Bruce R. Schatz Receives Beckman Research Award

Professor Bruce R. Schatz receives full funding for his recently submitted project: “Predicting Mortality from Wearable Devices” from the Campus Research Board. This is a great achievement for Schatz as the Campus Research Board receives requests totaling approximately $5,000,000 annually—and generally awards only one-third of that amount.

The Board has designated Schatz’s project as an Arnold O. Beckman Award. These awards are funded from the endowment given to the university by Dr. Beckman, and only the projects of special distinction or promise are selected to receive this designation. The award will be used to purchase unique datasets on physical activity from the UK Biobank. Schatz will develop predictive models of 5-year mortality from sensor data provided by 100,000 participants from this national UK health resource.

The Campus Research Board, founded in 1932, is part of the Office of the Vice Chancellor for Research at Illinois. It supports full-time tenured/tenure-track faculty research projects and creative activities, is committed to fostering and supporting excellence in research, scholarship, and creative activities. The Board supports faculty research needs through five programs including the Research Support Awards.

Schatz describes this project, “We propose to predict your risk of dying within five years, using only the same sensors in the smartphones that everyone already carries. When successful, this will revolutionize primary care for aging populations, enabling early detection of severe conditions.  We have developed unique technologies for using wearable devices to measure walking patterns while showing such patterns suffice to predict chronic disease status. The models use machine learning on sensor data.  It is well known that walking patterns are closely related to mortality risk. The Beckman Award enables us to purchase unique datasets for analyzing walking for large populations. Thank you to the Research Board for supporting this unusual project in data science for societal impact.”

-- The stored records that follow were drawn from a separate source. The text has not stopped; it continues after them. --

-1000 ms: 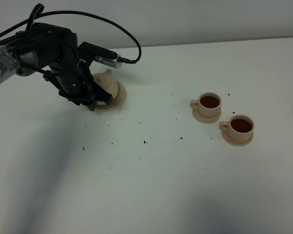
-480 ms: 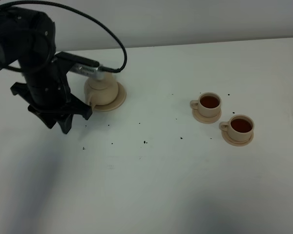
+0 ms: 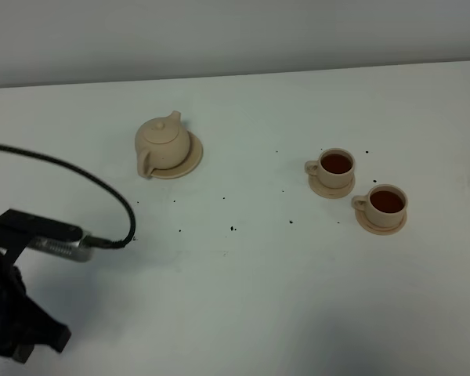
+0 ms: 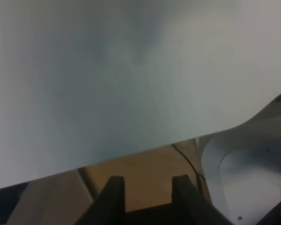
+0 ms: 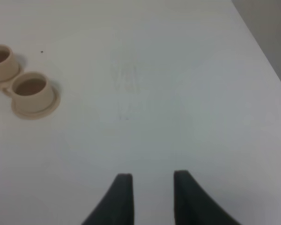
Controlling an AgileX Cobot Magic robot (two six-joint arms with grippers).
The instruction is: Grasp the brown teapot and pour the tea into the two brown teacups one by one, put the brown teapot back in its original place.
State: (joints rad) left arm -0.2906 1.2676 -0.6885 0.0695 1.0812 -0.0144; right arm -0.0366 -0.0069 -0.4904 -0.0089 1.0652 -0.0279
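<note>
Teapot (image 3: 163,146), squat and pale tan, is sitting on its wide saucer (image 3: 189,165) at upper left of the overhead view only. Two teacups (image 3: 336,164) (image 3: 387,202) at centre right are holding dark tea. Left gripper (image 4: 148,185) and right gripper (image 5: 151,187) are both showing parted, empty jaws.

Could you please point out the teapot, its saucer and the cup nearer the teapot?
teapot (image 3: 164,146), exterior high view, on its round body.
saucer (image 3: 194,160), exterior high view, on its bare right rim.
nearer cup (image 3: 336,171), exterior high view, on its front wall.
</note>
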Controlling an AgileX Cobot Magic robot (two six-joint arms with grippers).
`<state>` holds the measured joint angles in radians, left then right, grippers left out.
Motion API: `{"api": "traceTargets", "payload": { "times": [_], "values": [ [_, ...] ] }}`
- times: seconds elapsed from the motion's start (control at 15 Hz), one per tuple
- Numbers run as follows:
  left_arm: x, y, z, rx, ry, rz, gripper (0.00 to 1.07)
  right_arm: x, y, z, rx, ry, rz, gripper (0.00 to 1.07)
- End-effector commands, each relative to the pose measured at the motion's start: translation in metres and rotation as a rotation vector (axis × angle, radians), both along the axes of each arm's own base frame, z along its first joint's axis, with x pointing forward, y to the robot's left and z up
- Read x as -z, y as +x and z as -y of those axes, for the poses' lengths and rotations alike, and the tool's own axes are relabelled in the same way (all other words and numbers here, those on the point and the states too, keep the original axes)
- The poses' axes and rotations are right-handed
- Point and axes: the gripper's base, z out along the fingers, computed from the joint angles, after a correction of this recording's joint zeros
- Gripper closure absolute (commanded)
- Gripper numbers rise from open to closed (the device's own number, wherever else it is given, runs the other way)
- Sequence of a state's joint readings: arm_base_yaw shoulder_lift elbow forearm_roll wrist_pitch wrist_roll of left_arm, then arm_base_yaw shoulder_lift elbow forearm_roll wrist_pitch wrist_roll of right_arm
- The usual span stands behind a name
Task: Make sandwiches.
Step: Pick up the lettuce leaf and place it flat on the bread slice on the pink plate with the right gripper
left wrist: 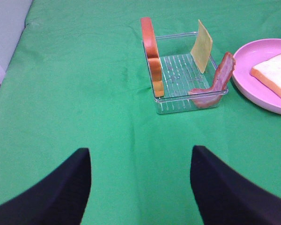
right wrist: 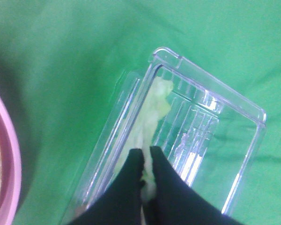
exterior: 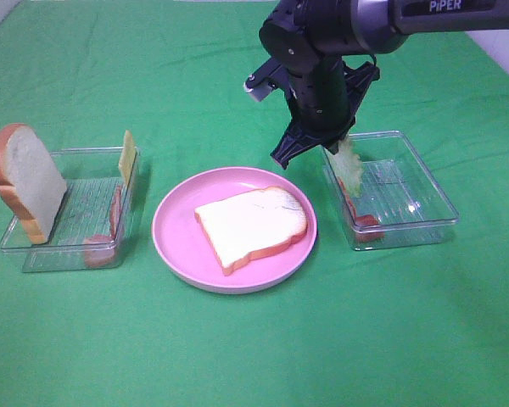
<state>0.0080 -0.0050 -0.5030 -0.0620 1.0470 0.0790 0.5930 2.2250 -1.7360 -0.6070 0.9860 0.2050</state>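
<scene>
lettuce leaf: pale green, pinched at one end by the right gripper. The rest hangs below the fingertips, inside the right tray along the wall on its plate side. Whether its far end touches the tray floor can't be told.
right gripper: jaws closed down to the leaf's thickness, with only the lettuce between them. In the wrist view the two black fingertips nearly meet around the leaf.
right tray: clear plastic, directly under the gripper. A bacon strip leans in the corner below the leaf.
bread slice: lies flat on the pink plate, below and beside the right gripper and just clear of the tray. Nothing is stacked on it.
left tray: ahead of the left gripper, well apart. It holds an upright bread slice, a cheese square leaning on the far wall, and a second bacon strip draped over the wall on the plate side.
left gripper: jaws spread wide, nothing between them, only green cloth underneath.
</scene>
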Motion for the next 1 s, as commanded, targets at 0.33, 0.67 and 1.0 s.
{"api": "traceTargets", "payload": {
  "times": [0.33,0.67,1.0],
  "values": [
    [0.0,-0.002,0.0,-0.003,0.0,0.024,0.46,-0.061,-0.011,0.003,0.015,0.117,0.093,1.07],
    [0.0,-0.002,0.0,-0.003,0.0,0.024,0.46,-0.093,-0.034,-0.015,-0.06,0.424,-0.016,1.07],
    [0.0,-0.002,0.0,-0.003,0.0,0.024,0.46,-0.068,-0.056,-0.051,-0.21,0.717,-0.38,1.07]
  ]
}}
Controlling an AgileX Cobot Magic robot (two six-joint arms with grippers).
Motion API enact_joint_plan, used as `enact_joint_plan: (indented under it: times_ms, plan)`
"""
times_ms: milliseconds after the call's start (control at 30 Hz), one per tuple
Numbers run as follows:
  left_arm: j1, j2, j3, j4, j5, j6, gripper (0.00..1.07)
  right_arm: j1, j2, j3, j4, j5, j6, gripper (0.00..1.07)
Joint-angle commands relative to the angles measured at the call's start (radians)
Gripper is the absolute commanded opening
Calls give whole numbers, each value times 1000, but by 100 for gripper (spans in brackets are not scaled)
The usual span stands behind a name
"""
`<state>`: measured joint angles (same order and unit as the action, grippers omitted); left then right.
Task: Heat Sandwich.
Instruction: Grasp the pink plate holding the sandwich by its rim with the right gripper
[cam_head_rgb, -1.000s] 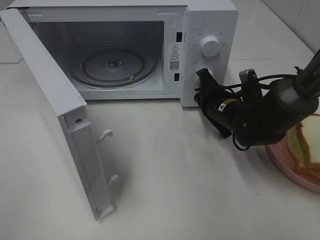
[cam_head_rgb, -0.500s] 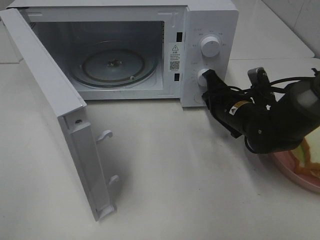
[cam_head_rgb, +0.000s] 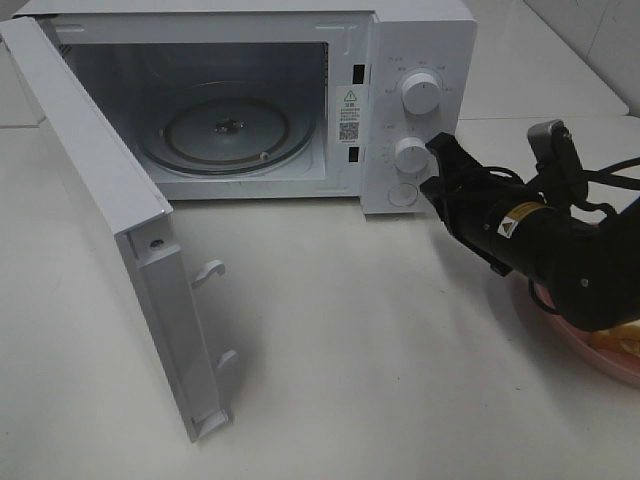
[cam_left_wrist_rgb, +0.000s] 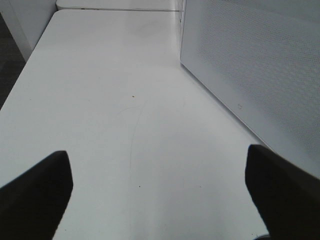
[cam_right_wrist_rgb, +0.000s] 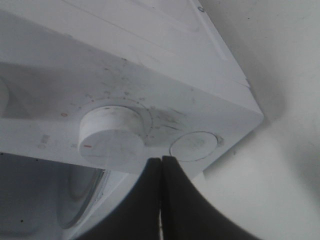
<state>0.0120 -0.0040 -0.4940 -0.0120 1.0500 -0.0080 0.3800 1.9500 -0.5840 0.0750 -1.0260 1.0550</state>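
Above the white table (cam_head_rgb: 380, 380), the gripper (cam_head_rgb: 438, 166) faces the microwave (cam_head_rgb: 445, 60).

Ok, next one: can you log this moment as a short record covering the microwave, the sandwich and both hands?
microwave door: open wide
turntable: no food on it
sandwich: on the pink plate at the right, only an edge in view
right hand: shut, tips close to the lower knob and round button; contact unclear
left hand: open, holding nothing, above the table
stage: sandwich not yet inside
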Motion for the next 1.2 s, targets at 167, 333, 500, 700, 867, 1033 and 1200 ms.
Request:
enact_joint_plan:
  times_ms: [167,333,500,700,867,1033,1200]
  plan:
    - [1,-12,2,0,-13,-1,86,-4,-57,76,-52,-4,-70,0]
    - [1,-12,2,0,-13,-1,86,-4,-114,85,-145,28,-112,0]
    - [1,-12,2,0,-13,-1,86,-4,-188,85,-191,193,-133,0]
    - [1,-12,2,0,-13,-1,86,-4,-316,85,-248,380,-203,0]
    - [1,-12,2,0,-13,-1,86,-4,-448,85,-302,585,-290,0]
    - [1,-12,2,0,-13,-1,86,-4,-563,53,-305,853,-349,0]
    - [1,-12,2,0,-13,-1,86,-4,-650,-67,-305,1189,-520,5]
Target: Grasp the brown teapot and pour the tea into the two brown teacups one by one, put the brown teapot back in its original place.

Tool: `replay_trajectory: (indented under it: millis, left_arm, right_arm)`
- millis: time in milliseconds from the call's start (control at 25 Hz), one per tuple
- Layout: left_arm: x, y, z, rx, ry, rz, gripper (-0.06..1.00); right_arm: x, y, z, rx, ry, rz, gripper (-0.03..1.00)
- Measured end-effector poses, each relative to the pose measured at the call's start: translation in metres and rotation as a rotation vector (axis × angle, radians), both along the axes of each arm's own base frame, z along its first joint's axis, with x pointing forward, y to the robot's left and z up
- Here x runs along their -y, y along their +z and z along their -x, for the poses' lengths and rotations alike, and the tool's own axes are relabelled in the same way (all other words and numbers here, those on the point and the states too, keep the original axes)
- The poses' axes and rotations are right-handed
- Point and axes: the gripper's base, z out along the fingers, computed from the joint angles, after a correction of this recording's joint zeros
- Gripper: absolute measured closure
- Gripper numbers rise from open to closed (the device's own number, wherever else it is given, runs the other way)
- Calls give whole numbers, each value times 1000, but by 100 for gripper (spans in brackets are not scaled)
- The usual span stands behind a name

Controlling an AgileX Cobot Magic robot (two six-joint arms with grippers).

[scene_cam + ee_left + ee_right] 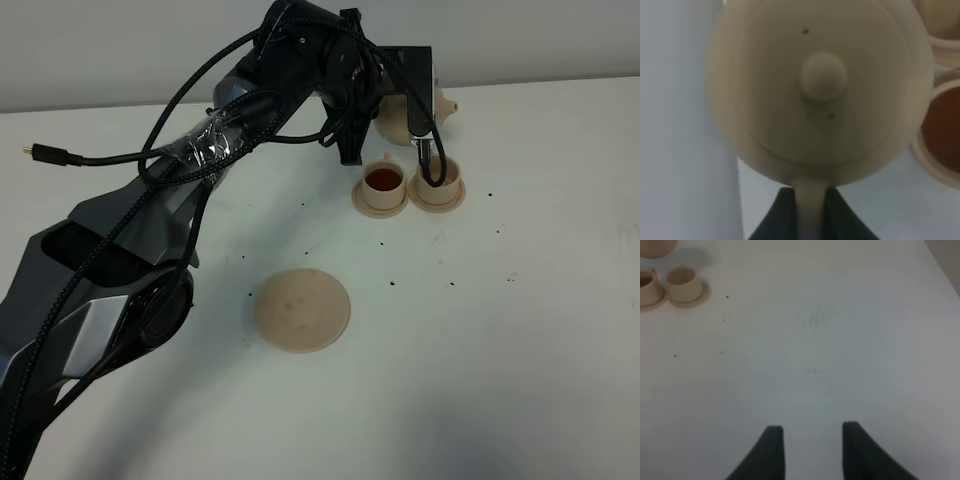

Schatz is a professor of library administration in the University Library, and a professor in the Institute for Genomic Biology, where the research will take place. He is also a professor and head of the Department of Medical Information Science in the College of Medicine, and professor of Computer Science in the College of Engineering at Illinois. He was the principal investigator of national flagship NSF projects in digital libraries, based in the Grainger Engineering Library Information Centre, and in bioinformatics, based in the Carl R. Woese Institute for Genomic Biology.  He is the author of the first technical book on using wearable and mobile devices to revolutionize medicine and public health, Healthcare Infrastructure: Health Systems for Individuals and Populations (2011).

Let’s congratulate Bruce R. Schatz for his outstanding achievement.